At block 314, the color of sound can be determined for the time segment. Color can be assigned to sound based on the frequency of the sound. Color can be used as a visual element to help users identify what object in a video might be making a sound to aid in alignment of the sound with the video (e.g. an object making a base sound versus an object making a high pitch sound). Color can be determined by taking the frequency spectrum of sound for a selected time segment of spatial audio using FFT. The frequency spectrum can then be mapped to a RGB color using defined color matching functions for red, blue, and green. In an embodiment, the defined minimum and maximum frequency are respectively, 0 Hz and 1 kHz with defined peak response frequencies for red at 125 Hz, green at 500 Hz, and blue at 875 Hz. The color matching functions for each color go linearly from 0 to the peak response and then back to 0. Such a frequency range is capable of being increased or decreased based on the attributes of sound to visualize from the spatial audio.
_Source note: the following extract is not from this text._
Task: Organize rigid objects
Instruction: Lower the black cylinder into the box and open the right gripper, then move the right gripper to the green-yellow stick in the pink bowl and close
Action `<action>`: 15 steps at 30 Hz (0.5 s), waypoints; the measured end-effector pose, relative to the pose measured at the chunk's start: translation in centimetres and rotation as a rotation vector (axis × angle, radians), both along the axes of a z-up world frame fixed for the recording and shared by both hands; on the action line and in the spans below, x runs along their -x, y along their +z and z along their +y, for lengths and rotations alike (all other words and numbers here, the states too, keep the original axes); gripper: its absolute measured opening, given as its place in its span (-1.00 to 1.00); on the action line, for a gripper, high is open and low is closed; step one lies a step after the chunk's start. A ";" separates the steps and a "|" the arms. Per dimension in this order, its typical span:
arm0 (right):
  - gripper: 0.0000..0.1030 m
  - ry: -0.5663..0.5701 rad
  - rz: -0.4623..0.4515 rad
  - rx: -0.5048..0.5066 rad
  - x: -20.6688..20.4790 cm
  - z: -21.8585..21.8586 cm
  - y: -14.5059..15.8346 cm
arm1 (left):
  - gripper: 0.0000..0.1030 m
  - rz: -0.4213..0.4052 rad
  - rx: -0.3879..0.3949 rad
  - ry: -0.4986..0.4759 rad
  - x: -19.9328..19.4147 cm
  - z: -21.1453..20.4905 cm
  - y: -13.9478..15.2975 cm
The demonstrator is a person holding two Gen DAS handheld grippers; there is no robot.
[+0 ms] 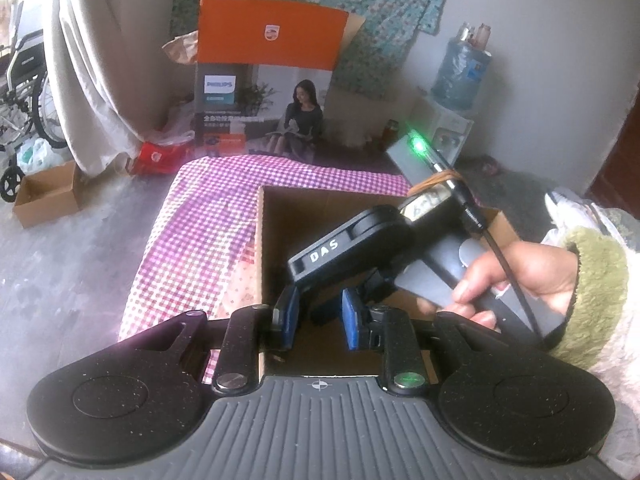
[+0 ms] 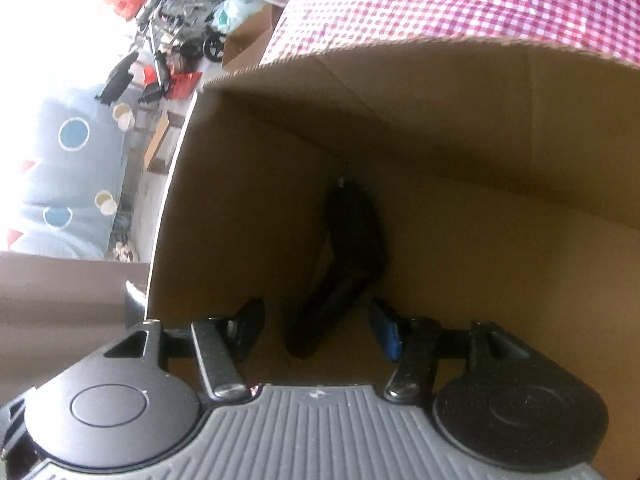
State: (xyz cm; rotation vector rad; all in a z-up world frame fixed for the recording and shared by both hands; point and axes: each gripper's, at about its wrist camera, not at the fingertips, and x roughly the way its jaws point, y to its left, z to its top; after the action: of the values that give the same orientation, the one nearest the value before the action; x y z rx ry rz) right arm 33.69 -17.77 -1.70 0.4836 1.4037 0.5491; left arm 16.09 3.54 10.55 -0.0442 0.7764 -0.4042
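An open cardboard box (image 1: pixel 276 216) stands on a table with a pink checked cloth (image 1: pixel 200 216). My left gripper (image 1: pixel 318 318) hovers over the box's near edge, open and empty. My right gripper (image 1: pixel 352 256), held in a hand, is tipped down into the box. In the right wrist view my right gripper (image 2: pixel 318 326) is open, its blue pads (image 2: pixel 386 336) spread inside the box (image 2: pixel 440 120). A dark angled rigid object (image 2: pixel 348 248) lies in the box's corner, just past the fingertips and free of them.
A large orange Philips carton (image 1: pixel 266 80) stands behind the table. A small open cardboard box (image 1: pixel 48 196) sits on the floor at left near a wheelchair (image 1: pixel 20 92). A water dispenser with its bottle (image 1: pixel 460 76) stands at right.
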 end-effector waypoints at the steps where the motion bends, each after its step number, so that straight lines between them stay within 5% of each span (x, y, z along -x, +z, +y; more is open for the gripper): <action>1: 0.18 -0.010 0.001 -0.005 0.2 -0.4 0.1 | -0.52 -0.002 0.000 0.001 0.1 0.1 0.1; 8: 0.19 -0.085 -0.076 -0.039 3.4 -3.4 4.2 | -0.44 -0.017 0.023 -0.003 1.4 0.0 0.6; 15: 0.19 -0.199 -0.263 -0.104 11.6 -9.6 10.7 | -0.35 -0.038 0.032 -0.079 4.0 -1.5 1.3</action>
State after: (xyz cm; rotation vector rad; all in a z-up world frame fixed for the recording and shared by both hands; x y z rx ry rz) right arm 22.12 -27.40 8.97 0.6046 1.0667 0.5058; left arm 12.14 2.00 11.85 -0.0359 0.7355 -0.4917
Steps 308-314 can be repeated for additional time segment(s) of spatial audio based on the number of time segments partitioned at block 306. In other embodiments, some partitioned segments will not be used in the visualization process; instead specific frames can be identified as displaying important sounds. These identified frames can be processed for visualization.
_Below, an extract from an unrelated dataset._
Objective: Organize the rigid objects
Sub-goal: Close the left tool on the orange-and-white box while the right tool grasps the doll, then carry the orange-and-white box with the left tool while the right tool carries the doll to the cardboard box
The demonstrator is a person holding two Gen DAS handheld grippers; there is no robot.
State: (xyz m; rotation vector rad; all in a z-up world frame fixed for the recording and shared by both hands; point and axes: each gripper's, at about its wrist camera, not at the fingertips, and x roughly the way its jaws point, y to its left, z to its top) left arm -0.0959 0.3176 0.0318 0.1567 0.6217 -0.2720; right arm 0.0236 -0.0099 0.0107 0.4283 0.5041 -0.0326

At block 316, a visualization for spatial audio can be rendered using determined position, intensity, focus, and color. A time segment of the spatial audio can be rendered using a particle or blob. For instance, when 10 ms time segments are used, a single rendered frame can have 10 distinct particles, though it should be appreciated that such particles can overlap resulting in the appearance of less than 10 particles. Such a particle(s) can be generated by mapping the determined properties for time segments of spatial audio. A particle can be displayed at the position where sound is determined to be originating. Determined intensity can be used to indicate how much energy a particle has. Such intensity can be indicated using opacity. Determined focus indicates how concentrated sound for a particle. Color can be used to indicate the frequency of the particle. When all the properties for each time segments are rendered together, a visualization of the spatial audio is generated. This overall visualization can be played along with any related visual component. Depicting spatial audio using particles that indicate properties of sound can help with aligning the spatial audio with its related visual aspects. In some embodiments, it should be appreciated that instead of a time segment being displayed using a single particle, up to three particles can be used to represent each time segment such that the three particles indicate “blue,” “green,” and “red.” In such an embodiment, a single rendered frame can result in the visualization of up to 30 distinct particles.
With reference to
At block 402, a time segment of spatial audio can be selected to determine the position of sound for that time segment. The sound at a selected segment of first order spatial audio has four channels of audio: W, X, Y, and Z. The W channel is omnidirectional audio, meaning audio that is coming through from every direction. X, Y, and Z are the channels of audio along the x axis, y axis, and z axis—in other words, left/right, forward/backward, and up/down.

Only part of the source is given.